### What is expected
From the entries below, retype only the lines from the one with "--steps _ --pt" through the one with "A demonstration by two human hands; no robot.", exactly as written.

..........

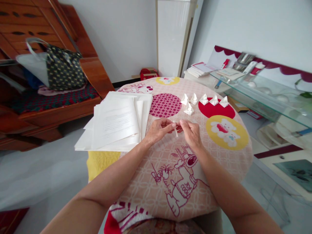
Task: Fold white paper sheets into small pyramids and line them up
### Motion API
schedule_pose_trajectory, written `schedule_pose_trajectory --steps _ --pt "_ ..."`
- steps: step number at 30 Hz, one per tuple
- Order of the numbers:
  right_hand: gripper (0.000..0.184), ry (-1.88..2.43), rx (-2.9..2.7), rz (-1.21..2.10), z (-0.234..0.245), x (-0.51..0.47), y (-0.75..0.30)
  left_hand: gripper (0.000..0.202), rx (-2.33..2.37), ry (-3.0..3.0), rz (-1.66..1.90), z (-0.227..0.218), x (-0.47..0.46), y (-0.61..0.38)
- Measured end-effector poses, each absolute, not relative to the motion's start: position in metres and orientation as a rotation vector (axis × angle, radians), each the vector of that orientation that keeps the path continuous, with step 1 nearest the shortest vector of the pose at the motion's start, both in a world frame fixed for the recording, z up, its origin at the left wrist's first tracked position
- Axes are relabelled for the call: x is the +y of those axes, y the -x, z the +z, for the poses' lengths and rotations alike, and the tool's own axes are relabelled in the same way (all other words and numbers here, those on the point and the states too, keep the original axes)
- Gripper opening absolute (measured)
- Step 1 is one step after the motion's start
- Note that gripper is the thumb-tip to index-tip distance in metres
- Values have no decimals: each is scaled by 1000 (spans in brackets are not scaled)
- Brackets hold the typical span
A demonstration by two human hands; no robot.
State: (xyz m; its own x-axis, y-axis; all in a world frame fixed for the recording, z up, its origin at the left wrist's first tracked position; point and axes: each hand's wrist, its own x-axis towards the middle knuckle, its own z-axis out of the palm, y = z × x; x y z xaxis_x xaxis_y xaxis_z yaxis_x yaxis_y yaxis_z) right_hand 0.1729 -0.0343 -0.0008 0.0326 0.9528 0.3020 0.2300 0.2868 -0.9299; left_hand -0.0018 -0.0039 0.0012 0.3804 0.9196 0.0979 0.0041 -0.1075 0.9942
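My left hand [159, 129] and my right hand [191, 132] meet over the middle of a round table covered by a pink patterned cloth [175, 175]. Both pinch a small folded piece of white paper [175, 129], seen edge-on as a thin strip between the fingertips. Just left of my left hand lies a loose stack of white paper sheets [117, 122]. Beyond my hands, several small folded white paper shapes [204, 99] stand in a row, with one more [188, 109] a little nearer.
A wooden bench [48, 104] with a patterned bag [62, 68] stands at the left. A glass shelf unit [263, 94] with books, cups and a metal pot runs along the right wall. A white panel [172, 37] leans in the far corner.
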Motion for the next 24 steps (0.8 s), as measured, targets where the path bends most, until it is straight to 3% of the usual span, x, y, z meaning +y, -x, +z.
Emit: schedule_pose_trajectory --steps 4,8,14,24 --pt "32 1089 -1596 746 -1 -34 -172 39 898 -1335 1003 -3 1 3" --pt "22 1075 -1568 751 0 -32 -175 24 957 -1272 988 -7 6 7" --pt "22 1240 -1430 735 3 -27 -189 18 993 -1309 875 -8 12 13" --pt "21 1496 -1631 1076 4 -26 -198 13 1069 -1433 694 -17 16 12"
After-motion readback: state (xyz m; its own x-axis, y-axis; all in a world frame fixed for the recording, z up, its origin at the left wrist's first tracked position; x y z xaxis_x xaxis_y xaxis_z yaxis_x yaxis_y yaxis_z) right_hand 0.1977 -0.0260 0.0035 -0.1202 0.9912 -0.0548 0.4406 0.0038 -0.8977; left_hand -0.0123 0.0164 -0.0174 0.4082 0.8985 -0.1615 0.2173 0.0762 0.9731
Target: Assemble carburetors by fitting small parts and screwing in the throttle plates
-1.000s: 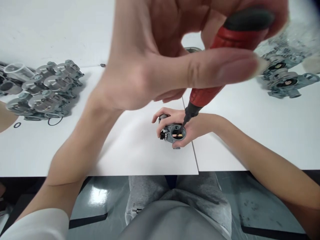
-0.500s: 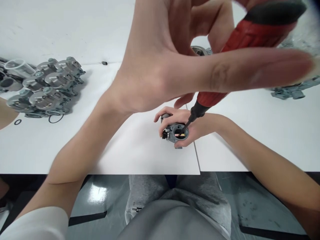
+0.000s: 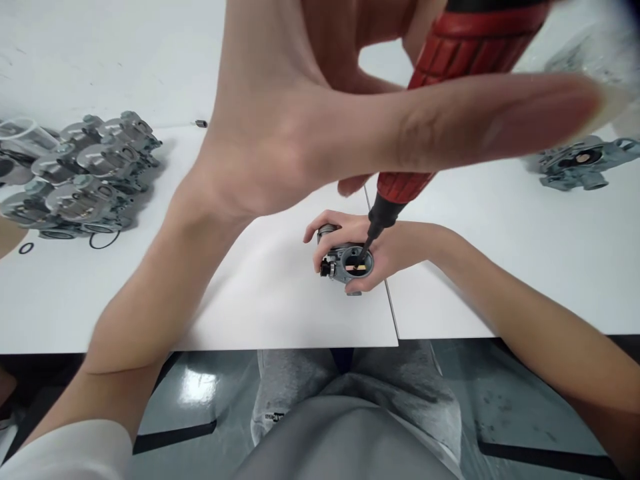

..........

### Solution to this problem
schedule_pose_trajectory, written `schedule_pose_trajectory --steps _ --pt "_ ..."`
- steps: step number at 30 Hz, one per tuple
- Order of the numbers:
  right_hand: gripper (0.000..0.184), ry (-1.88..2.43), rx (-2.9..2.7), rz (-1.21..2.10), z (-0.234..0.245), x (-0.51..0.47), y (-0.75..0.30)
  left_hand: gripper (0.000..0.202), rx (-2.33..2.37), ry (-3.0..3.0), rz (-1.66..1.90), z (-0.227..0.218), x (-0.47..0.46), y (-0.61..0.38)
- Measured end-effector poses, each absolute, not relative to the motion's start: position in metres and orientation as a rotation vector (axis × angle, radians), each the vector of that orientation that keeps the path continuous, with step 1 nearest the shortest vector of the pose at the motion's start, both in a world frame fixed for the recording, z up, its origin at the left wrist's first tracked position
- Axes are relabelled for the call: x is the +y of those axes, y the -x, z the +z, for the poses' lengths and rotations alike, and the tool's own axes are relabelled in the same way (all other words and numbers here, those on the point and the states too, keep the original axes)
- Gripper opening absolute (measured)
- Step 1 is one step after the motion's start
- Note that gripper is the thumb-tip to index-tip distance in metres
- Values have no decimals: each is scaled by 1000 (spans in brackets are not scaled)
- Brackets hold the typical span
A demonstration by two human hands; no robot.

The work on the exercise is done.